WORK REQUIRED: Every line of the data below is to be given again as it appears, with the images removed.

===== PROVIDED DATA =====

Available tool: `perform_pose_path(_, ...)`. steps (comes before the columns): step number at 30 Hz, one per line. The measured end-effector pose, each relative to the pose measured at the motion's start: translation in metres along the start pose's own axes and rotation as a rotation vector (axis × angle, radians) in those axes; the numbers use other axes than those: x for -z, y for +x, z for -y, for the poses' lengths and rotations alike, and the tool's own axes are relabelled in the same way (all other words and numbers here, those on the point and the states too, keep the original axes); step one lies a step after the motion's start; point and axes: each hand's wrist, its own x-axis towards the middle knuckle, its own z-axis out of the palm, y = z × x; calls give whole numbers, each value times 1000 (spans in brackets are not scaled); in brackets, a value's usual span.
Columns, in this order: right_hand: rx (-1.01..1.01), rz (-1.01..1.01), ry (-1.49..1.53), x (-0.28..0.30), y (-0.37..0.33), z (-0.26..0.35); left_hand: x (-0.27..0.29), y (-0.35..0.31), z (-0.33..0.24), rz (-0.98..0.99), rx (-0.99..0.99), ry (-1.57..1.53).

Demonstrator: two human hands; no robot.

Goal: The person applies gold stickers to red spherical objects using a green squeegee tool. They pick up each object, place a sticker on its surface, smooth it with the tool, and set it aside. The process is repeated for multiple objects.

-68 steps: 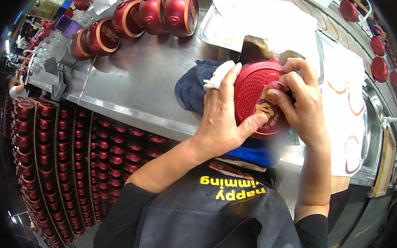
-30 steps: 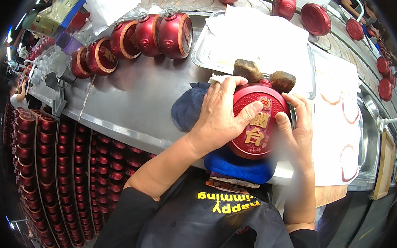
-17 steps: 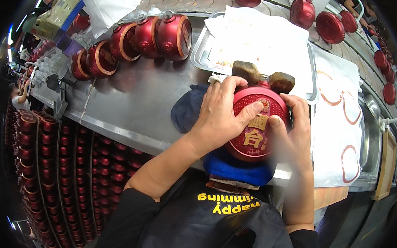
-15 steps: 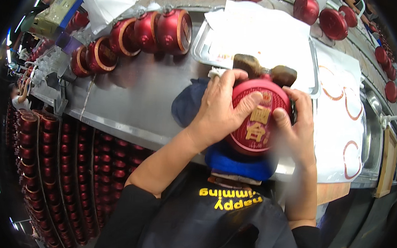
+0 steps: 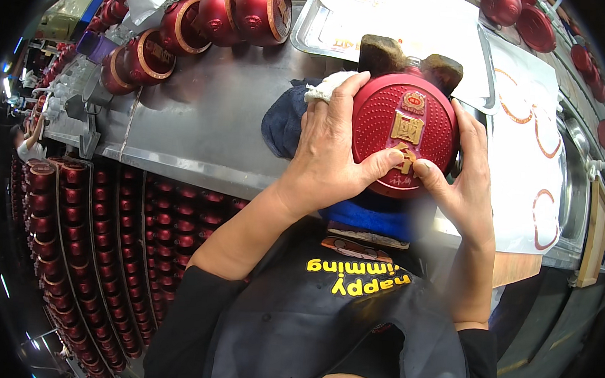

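A round, flat-faced red bottle (image 5: 432,114) with raised gold characters and a dotted surface lies face up before me, its short neck pointing away between two dark brown blocks (image 5: 442,74). My left hand (image 5: 321,159) wraps the bottle's left side, thumb pressed on the lower gold character. Opposite it, my right hand (image 5: 470,189) grips the right edge, its thumb also on the face near that character. A white cloth (image 5: 333,85) sits against my left fingertips, and a dark blue cloth (image 5: 282,122) lies beside that hand. Bright blue cloth (image 5: 370,219) shows under the bottle's near edge.
Several red jars (image 5: 261,13) stand along the steel table (image 5: 203,107) at the far left. Beyond the blocks is a metal tray (image 5: 312,34) with white sheets. Reddish ring strips (image 5: 545,221) lie on white sheeting at right. Racks of red jars (image 5: 71,230) fill the lower left.
The bottle's face shows more squarely now. Both thumbs have slid down from its upper part to the lower gold character. The whole view has shifted slightly.
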Motion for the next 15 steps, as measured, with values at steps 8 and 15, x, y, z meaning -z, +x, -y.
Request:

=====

SOLUTION:
Available tool: `perform_pose_path(_, ...)`. steps (comes before the columns): step number at 30 Hz, one per line. The measured end-effector pose, each relative to the pose measured at the motion's start: translation in metres along the start pose's own axes and rotation as a rotation vector (axis × angle, radians) in those axes; the numbers use other axes than those: x for -z, y for +x, z for -y, for the poses' lengths and rotations alike, and the tool's own axes are relabelled in the same way (all other words and numbers here, those on the point and the states too, keep the original axes); step one lies a step after the motion's start; point and axes: each hand's wrist, its own x-axis towards the middle knuckle, its own z-axis out of the palm, y = z × x; calls give whole numbers, each value times 1000 (spans in brackets are not scaled); in brackets, a value's usual span.
Columns, in this order: right_hand: rx (-1.01..1.01), rz (-1.01..1.01), ry (-1.49..1.53), x (-0.28..0.30), y (-0.37..0.33), z (-0.26..0.35); left_hand: x (-0.27..0.29), y (-0.35..0.31), z (-0.33..0.24), rz (-0.98..0.99), rx (-0.99..0.99), ry (-1.57..1.53).

Demonstrator: two human hands; no robot.

Goal: The person applies gold stickers to red spherical objects using a green squeegee tool. They pick up each object, place a sticker on its surface, smooth it with the tool, and set it aside. The process is repeated for multiple objects.

-68 steps: 
-30 steps: 
-17 steps: 
-15 steps: 
+0 steps: 

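A round, flat-faced red bottle (image 5: 432,114) with raised gold characters and a dotted surface lies face up before me, its short neck pointing away between two dark brown blocks (image 5: 442,74). My left hand (image 5: 321,159) wraps the bottle's left side, thumb pressed on the lower gold character. Opposite it, my right hand (image 5: 470,189) grips the right edge, its thumb also on the face near that character. A white cloth (image 5: 333,85) sits against my left fingertips, and a dark blue cloth (image 5: 282,122) lies beside that hand. Bright blue cloth (image 5: 370,219) shows under the bottle's near edge.
Several red jars (image 5: 261,13) stand along the steel table (image 5: 203,107) at the far left. Beyond the blocks is a metal tray (image 5: 312,34) with white sheets. Reddish ring strips (image 5: 545,221) lie on white sheeting at right. Racks of red jars (image 5: 71,230) fill the lower left.
The bottle's face shows more squarely now. Both thumbs have slid down from its upper part to the lower gold character. The whole view has shifted slightly.
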Motion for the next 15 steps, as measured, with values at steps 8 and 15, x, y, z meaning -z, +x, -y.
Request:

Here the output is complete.